Common Cause helps you tell state mapmakers not to gerrymander districts for the benefit of incumbents and/or political parties. As you know, the census data mapmakers will use to redraw districts came out last week, so that process will begin soon, and historically that process has benefited politicians, not regular Americans. Take Wisconsin, where Republican state legislative candidates typically get fewer votes than their Democratic counterparts, but somehow win almost two-thirds of the state's lower house! How does that happen? It happens when mapmakers draw Rorschach-blot-shaped districts that exclude sides of streets and even individual houses. It's the biggest reason our representatives give us nothing but the back of their hand, and we have to stop it. We begin to stop it by putting them on notice, and by making gerrymandering toxic to them, for once.

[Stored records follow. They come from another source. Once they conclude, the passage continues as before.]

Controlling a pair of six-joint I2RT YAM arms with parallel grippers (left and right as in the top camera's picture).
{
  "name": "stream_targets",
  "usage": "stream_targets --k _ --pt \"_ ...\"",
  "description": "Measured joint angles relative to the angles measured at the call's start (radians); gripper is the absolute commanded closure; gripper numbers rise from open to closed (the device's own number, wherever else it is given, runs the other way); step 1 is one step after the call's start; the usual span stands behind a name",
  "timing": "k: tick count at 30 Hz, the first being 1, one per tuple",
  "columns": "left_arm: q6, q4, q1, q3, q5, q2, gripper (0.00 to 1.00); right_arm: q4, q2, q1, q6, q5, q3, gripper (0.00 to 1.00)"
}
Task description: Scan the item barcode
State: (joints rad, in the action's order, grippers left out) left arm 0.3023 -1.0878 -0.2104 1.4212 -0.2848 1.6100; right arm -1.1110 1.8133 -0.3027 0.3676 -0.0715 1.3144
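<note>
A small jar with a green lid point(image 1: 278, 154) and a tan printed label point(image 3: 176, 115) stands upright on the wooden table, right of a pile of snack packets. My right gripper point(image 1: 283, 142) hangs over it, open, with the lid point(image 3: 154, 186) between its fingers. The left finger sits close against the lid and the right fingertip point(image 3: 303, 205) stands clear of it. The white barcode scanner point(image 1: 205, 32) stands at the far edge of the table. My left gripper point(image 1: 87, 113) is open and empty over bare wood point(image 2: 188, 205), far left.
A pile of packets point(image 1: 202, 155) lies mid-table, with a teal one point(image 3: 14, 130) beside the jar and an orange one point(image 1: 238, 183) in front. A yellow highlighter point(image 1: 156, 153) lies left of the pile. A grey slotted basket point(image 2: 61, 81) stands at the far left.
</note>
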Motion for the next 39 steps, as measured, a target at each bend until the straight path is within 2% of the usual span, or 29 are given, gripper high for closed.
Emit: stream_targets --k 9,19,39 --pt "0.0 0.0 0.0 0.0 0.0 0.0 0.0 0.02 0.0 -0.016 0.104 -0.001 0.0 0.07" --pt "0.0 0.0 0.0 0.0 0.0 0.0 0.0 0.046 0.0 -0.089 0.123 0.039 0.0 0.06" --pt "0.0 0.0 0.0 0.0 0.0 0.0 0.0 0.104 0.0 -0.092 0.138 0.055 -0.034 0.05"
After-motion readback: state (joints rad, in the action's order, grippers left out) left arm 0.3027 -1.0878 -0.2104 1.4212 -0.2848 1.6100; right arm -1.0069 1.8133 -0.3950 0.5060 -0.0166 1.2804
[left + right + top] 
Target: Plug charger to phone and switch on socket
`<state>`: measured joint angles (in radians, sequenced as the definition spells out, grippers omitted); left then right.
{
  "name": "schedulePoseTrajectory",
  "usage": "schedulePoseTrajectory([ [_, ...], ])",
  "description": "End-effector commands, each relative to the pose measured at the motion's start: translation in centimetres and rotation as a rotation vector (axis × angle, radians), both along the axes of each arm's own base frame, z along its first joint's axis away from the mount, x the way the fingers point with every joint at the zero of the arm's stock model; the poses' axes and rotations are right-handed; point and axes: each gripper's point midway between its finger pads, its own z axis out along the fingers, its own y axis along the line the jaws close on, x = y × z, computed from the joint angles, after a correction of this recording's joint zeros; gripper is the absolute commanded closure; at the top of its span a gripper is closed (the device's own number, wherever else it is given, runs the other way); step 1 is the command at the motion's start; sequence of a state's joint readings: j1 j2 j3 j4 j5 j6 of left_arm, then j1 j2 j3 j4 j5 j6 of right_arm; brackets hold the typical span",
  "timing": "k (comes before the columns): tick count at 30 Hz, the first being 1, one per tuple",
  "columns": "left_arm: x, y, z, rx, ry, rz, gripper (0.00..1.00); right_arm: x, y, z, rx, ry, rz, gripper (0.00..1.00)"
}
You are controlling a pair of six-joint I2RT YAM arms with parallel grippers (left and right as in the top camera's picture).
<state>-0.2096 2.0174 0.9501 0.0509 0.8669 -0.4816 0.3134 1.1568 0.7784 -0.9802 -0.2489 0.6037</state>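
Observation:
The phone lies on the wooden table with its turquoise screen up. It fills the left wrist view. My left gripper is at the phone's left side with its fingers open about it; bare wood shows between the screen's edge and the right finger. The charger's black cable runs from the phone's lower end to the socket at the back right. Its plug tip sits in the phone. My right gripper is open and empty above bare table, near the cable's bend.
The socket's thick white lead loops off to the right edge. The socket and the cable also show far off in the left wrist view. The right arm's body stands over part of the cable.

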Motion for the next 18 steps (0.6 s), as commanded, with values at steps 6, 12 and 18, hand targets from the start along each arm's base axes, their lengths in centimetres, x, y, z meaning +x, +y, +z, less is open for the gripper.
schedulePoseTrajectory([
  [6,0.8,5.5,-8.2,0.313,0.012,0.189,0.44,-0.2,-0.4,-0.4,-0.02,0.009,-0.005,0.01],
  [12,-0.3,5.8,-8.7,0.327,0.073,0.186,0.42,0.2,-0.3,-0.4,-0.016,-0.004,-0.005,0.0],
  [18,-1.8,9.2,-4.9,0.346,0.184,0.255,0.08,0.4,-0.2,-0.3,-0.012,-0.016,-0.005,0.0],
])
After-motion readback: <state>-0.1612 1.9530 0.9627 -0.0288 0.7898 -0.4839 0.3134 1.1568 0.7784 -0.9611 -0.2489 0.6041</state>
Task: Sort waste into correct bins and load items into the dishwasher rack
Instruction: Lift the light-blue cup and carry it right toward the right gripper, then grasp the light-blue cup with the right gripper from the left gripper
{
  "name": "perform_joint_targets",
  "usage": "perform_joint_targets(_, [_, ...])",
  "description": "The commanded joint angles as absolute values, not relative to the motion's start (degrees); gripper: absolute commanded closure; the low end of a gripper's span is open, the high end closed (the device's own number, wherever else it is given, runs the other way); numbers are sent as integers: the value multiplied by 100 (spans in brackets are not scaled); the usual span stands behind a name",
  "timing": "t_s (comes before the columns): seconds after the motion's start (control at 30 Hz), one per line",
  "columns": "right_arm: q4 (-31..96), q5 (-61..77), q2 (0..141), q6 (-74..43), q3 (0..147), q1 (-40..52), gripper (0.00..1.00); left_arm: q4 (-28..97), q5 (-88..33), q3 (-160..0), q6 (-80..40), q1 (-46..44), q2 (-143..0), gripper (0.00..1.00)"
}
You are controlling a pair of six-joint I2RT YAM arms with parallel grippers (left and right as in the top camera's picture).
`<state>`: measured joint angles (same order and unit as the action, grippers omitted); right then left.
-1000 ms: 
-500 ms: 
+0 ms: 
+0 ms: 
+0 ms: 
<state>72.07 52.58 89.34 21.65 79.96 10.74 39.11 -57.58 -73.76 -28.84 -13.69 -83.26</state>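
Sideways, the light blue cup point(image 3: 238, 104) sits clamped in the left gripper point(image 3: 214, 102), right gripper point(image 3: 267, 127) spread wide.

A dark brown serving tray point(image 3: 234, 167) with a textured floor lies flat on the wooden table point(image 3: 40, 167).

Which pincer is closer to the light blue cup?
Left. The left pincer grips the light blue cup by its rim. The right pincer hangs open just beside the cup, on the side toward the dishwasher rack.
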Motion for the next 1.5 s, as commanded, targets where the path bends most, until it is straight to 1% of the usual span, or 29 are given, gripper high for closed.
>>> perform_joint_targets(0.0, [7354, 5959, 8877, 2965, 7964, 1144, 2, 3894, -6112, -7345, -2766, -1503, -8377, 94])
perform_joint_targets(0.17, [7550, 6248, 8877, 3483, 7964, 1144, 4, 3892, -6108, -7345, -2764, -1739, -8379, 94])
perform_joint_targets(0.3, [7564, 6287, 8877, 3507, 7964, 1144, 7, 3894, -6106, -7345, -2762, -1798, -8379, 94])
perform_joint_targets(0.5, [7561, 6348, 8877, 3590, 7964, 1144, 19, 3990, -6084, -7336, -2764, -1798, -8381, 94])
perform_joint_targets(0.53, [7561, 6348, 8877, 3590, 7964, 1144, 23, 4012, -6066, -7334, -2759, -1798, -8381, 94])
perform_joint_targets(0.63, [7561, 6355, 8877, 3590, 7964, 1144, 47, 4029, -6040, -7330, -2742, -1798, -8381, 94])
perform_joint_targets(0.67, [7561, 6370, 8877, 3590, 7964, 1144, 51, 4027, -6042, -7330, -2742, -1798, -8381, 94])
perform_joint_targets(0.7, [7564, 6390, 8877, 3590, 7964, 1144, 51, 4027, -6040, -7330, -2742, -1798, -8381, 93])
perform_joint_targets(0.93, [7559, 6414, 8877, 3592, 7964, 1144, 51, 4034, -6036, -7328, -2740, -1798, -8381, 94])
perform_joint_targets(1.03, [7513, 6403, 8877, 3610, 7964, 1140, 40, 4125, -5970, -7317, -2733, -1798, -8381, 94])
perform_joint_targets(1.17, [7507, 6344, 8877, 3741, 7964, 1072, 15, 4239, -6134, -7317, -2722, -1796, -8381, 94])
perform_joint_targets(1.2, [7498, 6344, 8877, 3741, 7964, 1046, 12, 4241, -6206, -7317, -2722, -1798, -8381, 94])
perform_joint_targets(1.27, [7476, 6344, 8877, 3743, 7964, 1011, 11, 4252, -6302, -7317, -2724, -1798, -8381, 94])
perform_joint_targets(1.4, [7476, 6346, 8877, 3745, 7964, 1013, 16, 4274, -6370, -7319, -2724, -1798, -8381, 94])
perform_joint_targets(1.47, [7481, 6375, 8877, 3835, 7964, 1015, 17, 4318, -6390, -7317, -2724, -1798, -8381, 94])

Finally, Daily Kos helps you tell our USPS Board of Governors to fire Postmaster General Louis DeJoy already. It ain't just his naked attempt to deliver the 2020 election to his Personal Lord and Savior Donald Trump, nor is it his determination to make our Postal Service run badly -- it's also the corruption! A week and a half ago we learned that our USPS awarded a $120 million contract to the corporation he used to run, XPO Logistics, which still pays the DeJoy family over $2 million annually by renting office space. But wait, there's more! Last week we learned that Mr. DeJoy spent a few hundred Gs on bonds from Brookfield Asset Management, and guess who's a managing partner at Brookfield? Why, USPS Governor Ron Bloom, of course! I'm old enough to remember when even the appearance of evil could cause people to resign; how about we bring those days back?